You can no longer post new replies to this discussion. If you have a question you can start a new discussion

Safari seld signed certificate error : cannot connect to web gui

Hi all,

 

I have an XG310 Cluster with firmware 16.5 and a big problem with my safari.

After a fresh new installation of MacOS High Sierra, suddenly Safari won't connect to XG web gui console https://192.168.x.y:4444/

It's a self signed certificate problem, even If I enable the trust of the certificate through the safari two step process in the web page ( as for others https websites ) , it continues to ask me in an endless loop this two "questions" to enable the trust to XG web gui URL address.

In the keychain I enable the trust of the appliance with no luck, and if I enable the trust for everything in that certificate, the URL return an http 400 error "Bad request". 

I know that there are new safari security policies, I tried to get around them but without success, clearing cache manually , removing cache.db and so on...

I read here in this community the topic ( https://community.sophos.com/products/xg-firewall/f/authentication/90839/safari-can-t-establish-a-secure-connection-to-xg-firewall---chrome-ff-ok ) but it was of no help to me.

Any ideas?

The bad request error it's weird.

One last thing. Firewall IP address is not "DNS mapped" , there is no name IP record in our DNS system.

I tried to map our firewall IP address to a name in our DNS server ( Active Directory domain DNS ) and with the name address url it works...

But I want to access to the appliance URL with IP not with address...

One last thing. My office colleague , same operative system (iMac with High Sierra ) same exact problem...

 

Any ideas???

 

best regards to all,

 

Simone

 

 

 

 

 

Simone



This thread was automatically locked due to age.
  • I got the same problem. I submitted a bugreport to Apple, and after a bit of troubleshooting with a Apple, they suggested, that I disable Sophos Security from my mac.

    After uninstalling Sophos from my mac, I was again able to connect to webservers with selfsigned ssl certificates.

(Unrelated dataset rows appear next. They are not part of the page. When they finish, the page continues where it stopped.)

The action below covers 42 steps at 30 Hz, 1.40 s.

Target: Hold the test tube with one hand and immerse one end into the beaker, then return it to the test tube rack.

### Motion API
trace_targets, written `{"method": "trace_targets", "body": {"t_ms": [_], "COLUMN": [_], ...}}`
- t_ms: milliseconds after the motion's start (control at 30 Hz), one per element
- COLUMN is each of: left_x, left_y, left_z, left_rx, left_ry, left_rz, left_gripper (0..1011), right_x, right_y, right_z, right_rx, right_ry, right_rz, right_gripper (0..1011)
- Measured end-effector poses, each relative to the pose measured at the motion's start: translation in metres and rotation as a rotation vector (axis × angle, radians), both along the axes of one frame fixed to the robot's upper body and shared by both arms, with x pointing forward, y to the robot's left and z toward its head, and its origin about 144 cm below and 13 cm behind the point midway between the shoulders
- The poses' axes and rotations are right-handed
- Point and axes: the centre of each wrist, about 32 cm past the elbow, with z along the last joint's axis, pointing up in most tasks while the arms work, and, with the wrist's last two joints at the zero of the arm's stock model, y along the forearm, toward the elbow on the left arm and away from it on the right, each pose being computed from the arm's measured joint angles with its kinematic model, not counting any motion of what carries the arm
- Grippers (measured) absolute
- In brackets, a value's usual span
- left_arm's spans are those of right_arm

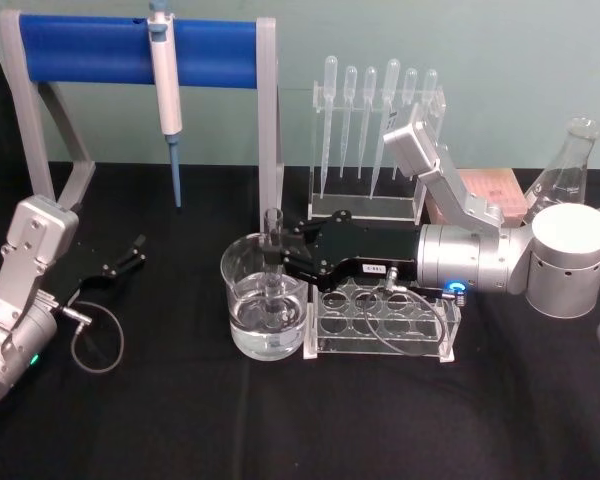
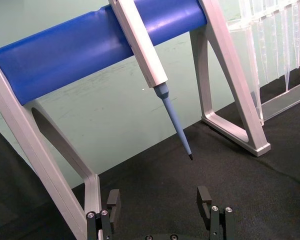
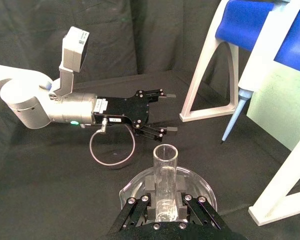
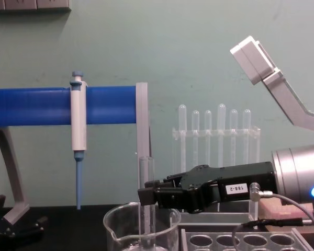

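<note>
Test tube (image 1: 272,232) stands upright in the beaker (image 1: 242,335), lower end underwater, right gripper (image 1: 277,262) jaws pinching it. I'd lift straight up, clear the rim, then cross to the rack (image 1: 380,338). Left gripper (image 1: 130,255) parked left, jaws spread.

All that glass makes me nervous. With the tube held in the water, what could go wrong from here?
The right gripper pinches the glass test tube upright, its end below the beaker rim; swinging sideways before lifting could knock the beaker and spill water. The test tube rack has narrow-looking holes, so a tilted tube might catch. The left gripper sits parked.
</note>
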Motion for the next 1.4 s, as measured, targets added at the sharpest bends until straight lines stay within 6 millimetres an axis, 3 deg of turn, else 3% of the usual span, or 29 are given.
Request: {"method": "trace_targets", "body": {"t_ms": [1400], "left_x": [0.0000], "left_y": [0.0000], "left_z": [0.0001], "left_rx": [0.000], "left_ry": [0.000], "left_rz": [0.000], "left_gripper": [1000], "right_x": [0.0000], "right_y": [0.0000], "right_z": [0.0000], "right_rx": [0.000], "right_ry": [0.000], "right_rz": [0.000], "right_gripper": [221]}}
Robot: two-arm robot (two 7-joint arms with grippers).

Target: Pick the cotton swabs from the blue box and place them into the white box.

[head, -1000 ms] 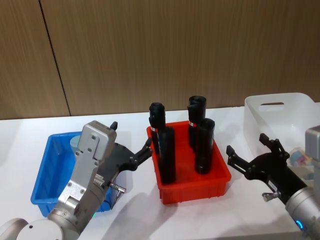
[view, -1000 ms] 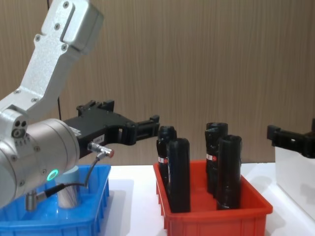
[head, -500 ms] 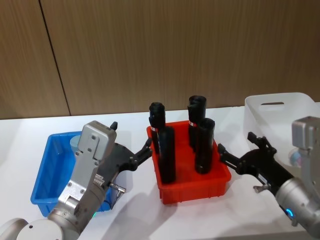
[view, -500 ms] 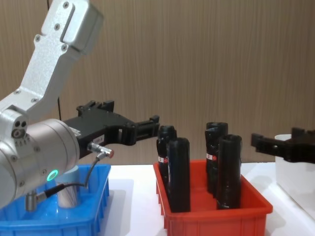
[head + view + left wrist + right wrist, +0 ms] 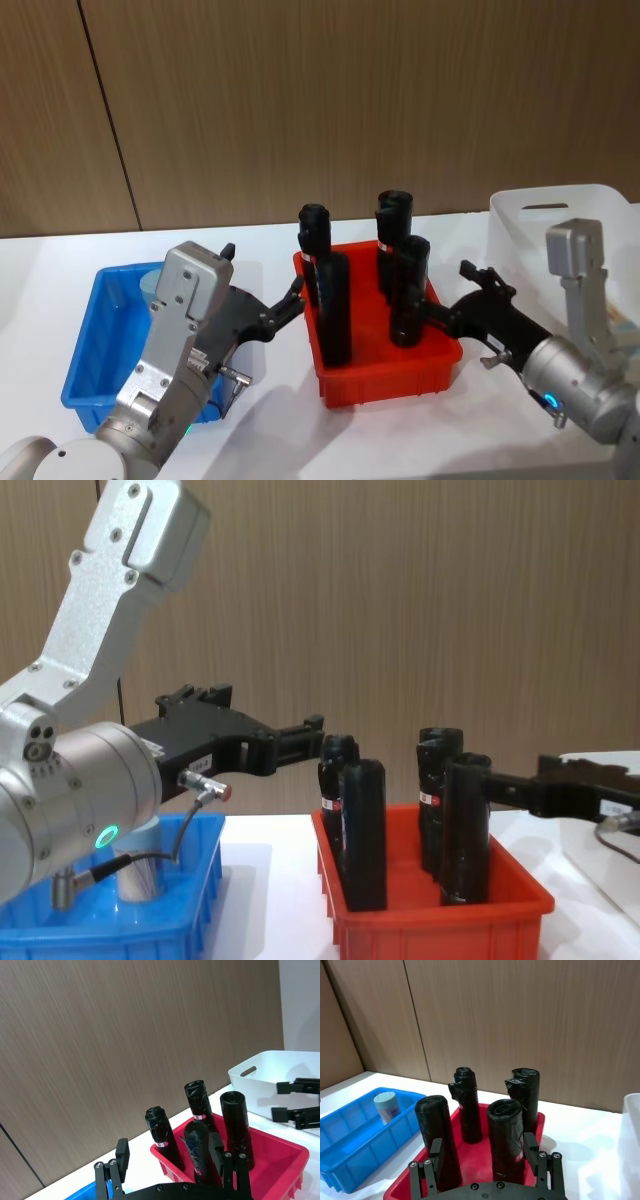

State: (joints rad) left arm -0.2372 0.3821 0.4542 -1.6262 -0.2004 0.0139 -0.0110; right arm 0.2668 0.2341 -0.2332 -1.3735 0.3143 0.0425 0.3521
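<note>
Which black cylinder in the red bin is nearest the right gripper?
The front-right black cylinder, with the right gripper just beside it; the other three stand farther back or left.

A red bin [image 5: 390,377] sits at the middle of a white table [image 5: 260,252]. Four black cylinders stand upright in it: one far left [image 5: 314,245], one near left [image 5: 333,312], one far right [image 5: 393,228] and one near right [image 5: 408,297]. Their tops are crumpled, so they may be rolls wrapped in black plastic. The two far ones carry a small red and white band [image 5: 431,801] partway up. Behind the table rises a brown wood-grain wall [image 5: 350,100], with a dark vertical seam [image 5: 105,125] on the left.
</note>
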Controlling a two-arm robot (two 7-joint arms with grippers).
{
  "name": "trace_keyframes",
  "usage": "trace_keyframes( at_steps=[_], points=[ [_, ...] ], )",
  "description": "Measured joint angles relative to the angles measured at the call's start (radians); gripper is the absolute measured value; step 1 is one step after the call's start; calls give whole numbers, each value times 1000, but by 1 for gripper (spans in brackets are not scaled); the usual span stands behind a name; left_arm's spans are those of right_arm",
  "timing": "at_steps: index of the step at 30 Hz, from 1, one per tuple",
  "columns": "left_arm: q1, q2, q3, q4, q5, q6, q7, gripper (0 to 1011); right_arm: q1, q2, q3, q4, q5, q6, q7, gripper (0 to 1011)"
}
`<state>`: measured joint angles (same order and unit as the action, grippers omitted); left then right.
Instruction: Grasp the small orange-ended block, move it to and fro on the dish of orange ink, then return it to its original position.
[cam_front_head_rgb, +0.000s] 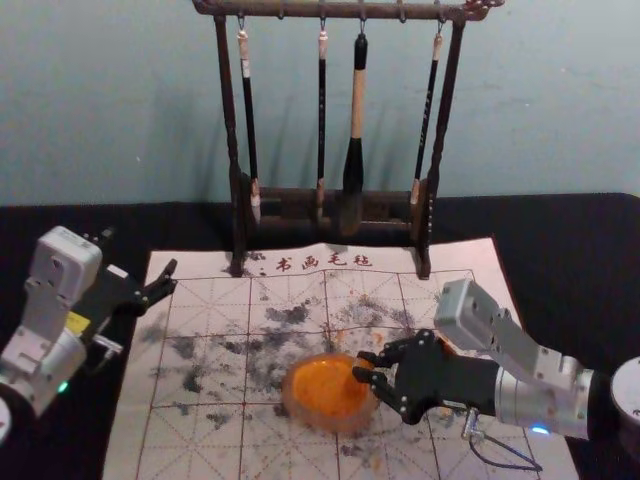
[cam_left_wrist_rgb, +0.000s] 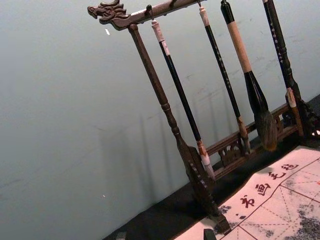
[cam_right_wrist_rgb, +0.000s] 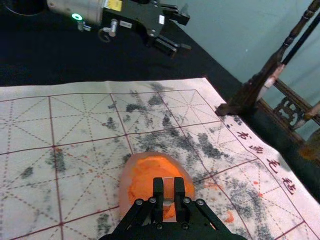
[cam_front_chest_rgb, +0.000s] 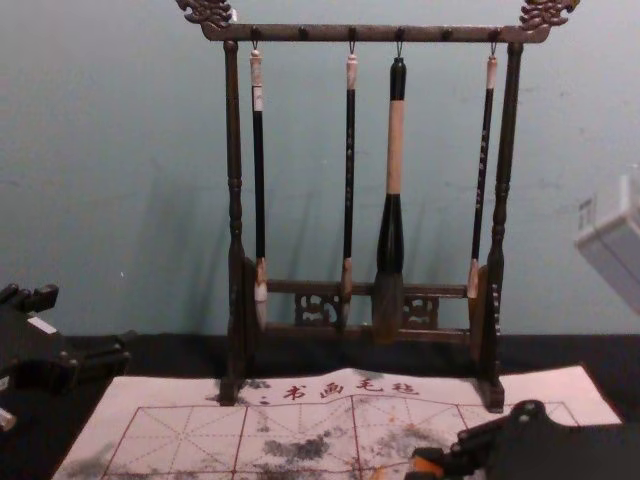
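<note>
Head view, right gripper clasping block at dish, unclenched left gripper by mat, rack behind

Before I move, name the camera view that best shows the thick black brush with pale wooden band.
Chest view: the brush hangs whole, upright, nothing before it. Head view: whole, smaller. Left wrist view: slanted, top cropped. Right wrist view: part, at the edge.

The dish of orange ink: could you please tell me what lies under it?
The stained, gridded mat spreads around the dish, which appears to rest on it; the patch directly beneath is covered from view.
</note>
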<state>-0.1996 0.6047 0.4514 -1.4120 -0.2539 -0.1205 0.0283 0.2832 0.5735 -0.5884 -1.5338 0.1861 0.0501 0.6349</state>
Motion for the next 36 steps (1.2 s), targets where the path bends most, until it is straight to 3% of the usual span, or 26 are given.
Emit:
trace_keyframes(
  at_steps=[18, 36],
  points=[
    [0, 0, 0, 0, 0, 0, 0, 1002, -18, 19, -21, -35, 4, -10, 28, 91],
    [0, 0, 0, 0, 0, 0, 0, 1001, 33, -24, -55, 7, -24, -5, 30, 91]
  ],
)
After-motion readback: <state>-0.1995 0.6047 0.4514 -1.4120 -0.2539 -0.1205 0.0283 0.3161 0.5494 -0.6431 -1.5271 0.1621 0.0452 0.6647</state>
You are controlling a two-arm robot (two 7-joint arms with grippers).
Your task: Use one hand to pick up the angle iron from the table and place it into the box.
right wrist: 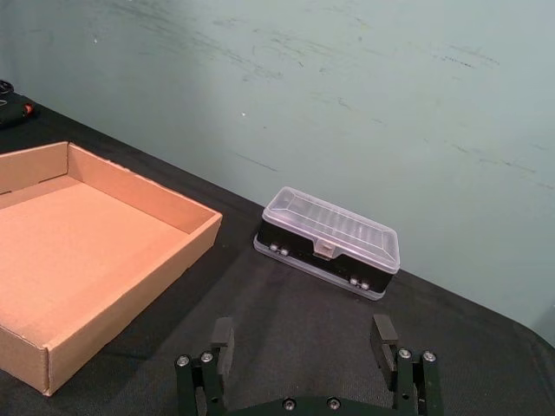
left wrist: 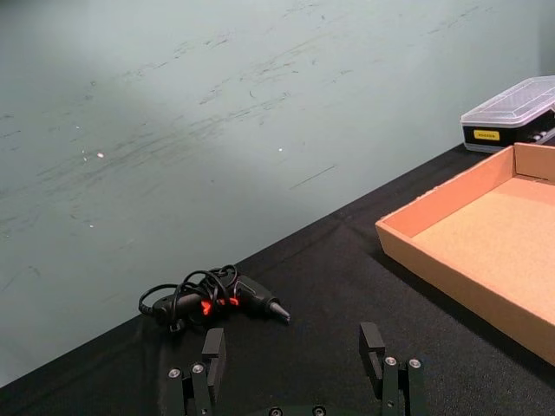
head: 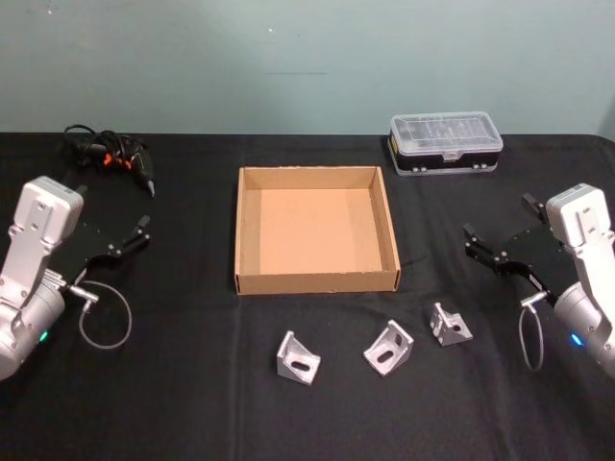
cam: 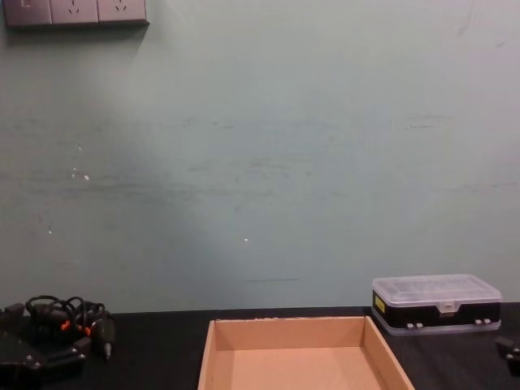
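Observation:
Three small silver angle irons lie in a row on the black table, in front of the box: one on the left, one in the middle, one on the right. The box is a shallow tan cardboard tray at the table's middle, with nothing in it; its wall also shows in the wrist views. My left gripper hovers open at the left side. To the right of the box, my right gripper is open. Both hold nothing.
A black plastic case with a clear lid stands at the back right. A black tool with orange marks and a coiled cable lies at the back left. A pale green wall rises behind the table.

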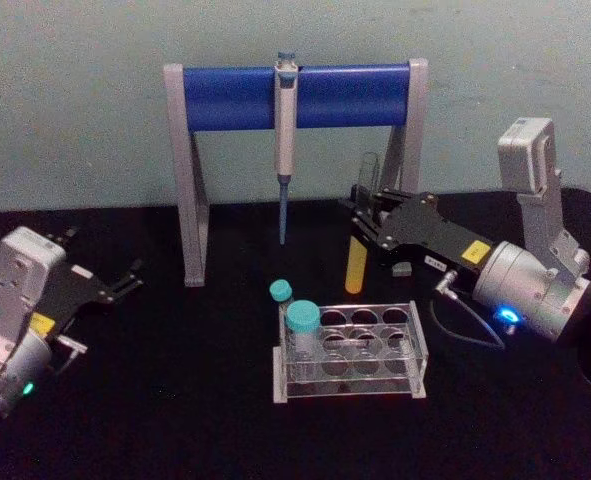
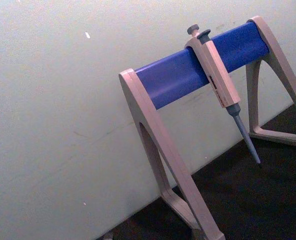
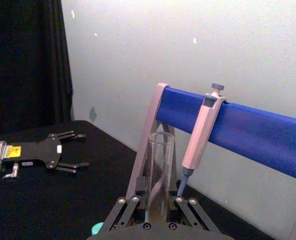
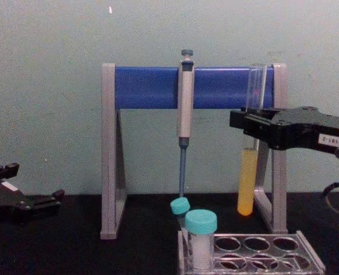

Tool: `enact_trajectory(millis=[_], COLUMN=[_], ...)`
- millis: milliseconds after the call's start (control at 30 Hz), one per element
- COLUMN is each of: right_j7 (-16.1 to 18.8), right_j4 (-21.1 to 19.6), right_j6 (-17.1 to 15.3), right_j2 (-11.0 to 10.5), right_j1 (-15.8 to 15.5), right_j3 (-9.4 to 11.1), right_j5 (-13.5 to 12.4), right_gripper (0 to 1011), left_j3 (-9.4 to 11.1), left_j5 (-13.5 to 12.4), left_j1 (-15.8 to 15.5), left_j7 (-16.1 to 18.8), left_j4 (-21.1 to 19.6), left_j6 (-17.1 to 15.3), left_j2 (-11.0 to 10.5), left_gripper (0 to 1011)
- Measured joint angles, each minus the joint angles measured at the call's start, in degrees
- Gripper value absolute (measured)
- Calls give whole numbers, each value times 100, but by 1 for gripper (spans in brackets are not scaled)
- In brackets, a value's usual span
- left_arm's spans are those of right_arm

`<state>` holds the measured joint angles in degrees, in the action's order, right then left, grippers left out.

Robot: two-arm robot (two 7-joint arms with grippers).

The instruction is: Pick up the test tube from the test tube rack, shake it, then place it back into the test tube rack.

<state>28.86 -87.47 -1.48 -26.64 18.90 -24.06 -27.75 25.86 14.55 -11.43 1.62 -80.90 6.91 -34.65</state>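
The test tube [image 1: 356, 266] hangs upright in the air, its lower part filled with yellow-orange liquid. My right gripper [image 1: 361, 216] is shut on its clear upper part, seen side-on in the chest view as the test tube [image 4: 248, 181] in the right gripper [image 4: 245, 122]. It is above and slightly behind the back right of the clear test tube rack [image 1: 418, 352]. The right wrist view looks down the test tube [image 3: 159, 167] held between the fingers [image 3: 185, 202]. My left gripper [image 1: 127, 279] rests open at the far left of the table.
Two teal-capped vials [image 1: 302, 322] stand in the rack's left end. Behind it, a grey-and-blue pipette stand [image 1: 295, 96] holds a hanging pipette [image 1: 285, 150], close to the raised tube. The table is black cloth against a pale wall.
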Motion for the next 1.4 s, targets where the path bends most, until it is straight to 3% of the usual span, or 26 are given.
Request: enact_trajectory(millis=[433, 600, 800, 1067, 1400], right_j7=[-265, -373, -347, -177, -31], right_j4=[-174, -475, -785, -988, -621], right_j6=[-65, -174, -286, -374, -220], right_j2=[-140, -311, -450, -496, -224], right_j1=[-203, -489, -743, -838, -449], right_j3=[202, 375, 440, 347, 79], right_j5=[75, 82, 25, -100, -147], right_gripper=[232, 232, 232, 233, 233], left_j3=[0, 0, 0, 0, 0], left_j5=[0, 0, 0, 0, 0], left_j1=[0, 0, 0, 0, 0], left_j7=[0, 0, 0, 0, 0], left_j4=[0, 0, 0, 0, 0], left_j6=[0, 0, 0, 0, 0], left_j2=[0, 0, 0, 0, 0], left_gripper=[1010, 1010, 1010, 1010, 1009])
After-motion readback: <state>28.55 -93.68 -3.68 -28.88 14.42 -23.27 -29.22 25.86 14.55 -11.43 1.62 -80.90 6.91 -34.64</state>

    My firm doesn't allow machines to be unprotected, so for now I'll use Firefox, when I need to login to network units with selfsign certificate.

    While troubleshooting this problem, I tried all different settings in the Sophos client (version 9.7.4 of Endpoint), but as long as it was installed, Safari didn't work correctly.

     

    Kind regards

    Lars

  • I had the same problem, and have to use another browser too, because you can solve a specific problem adding the https website in the whitelist in Sophos Client. But it is not an envisaged scenario when you have to do that everyday.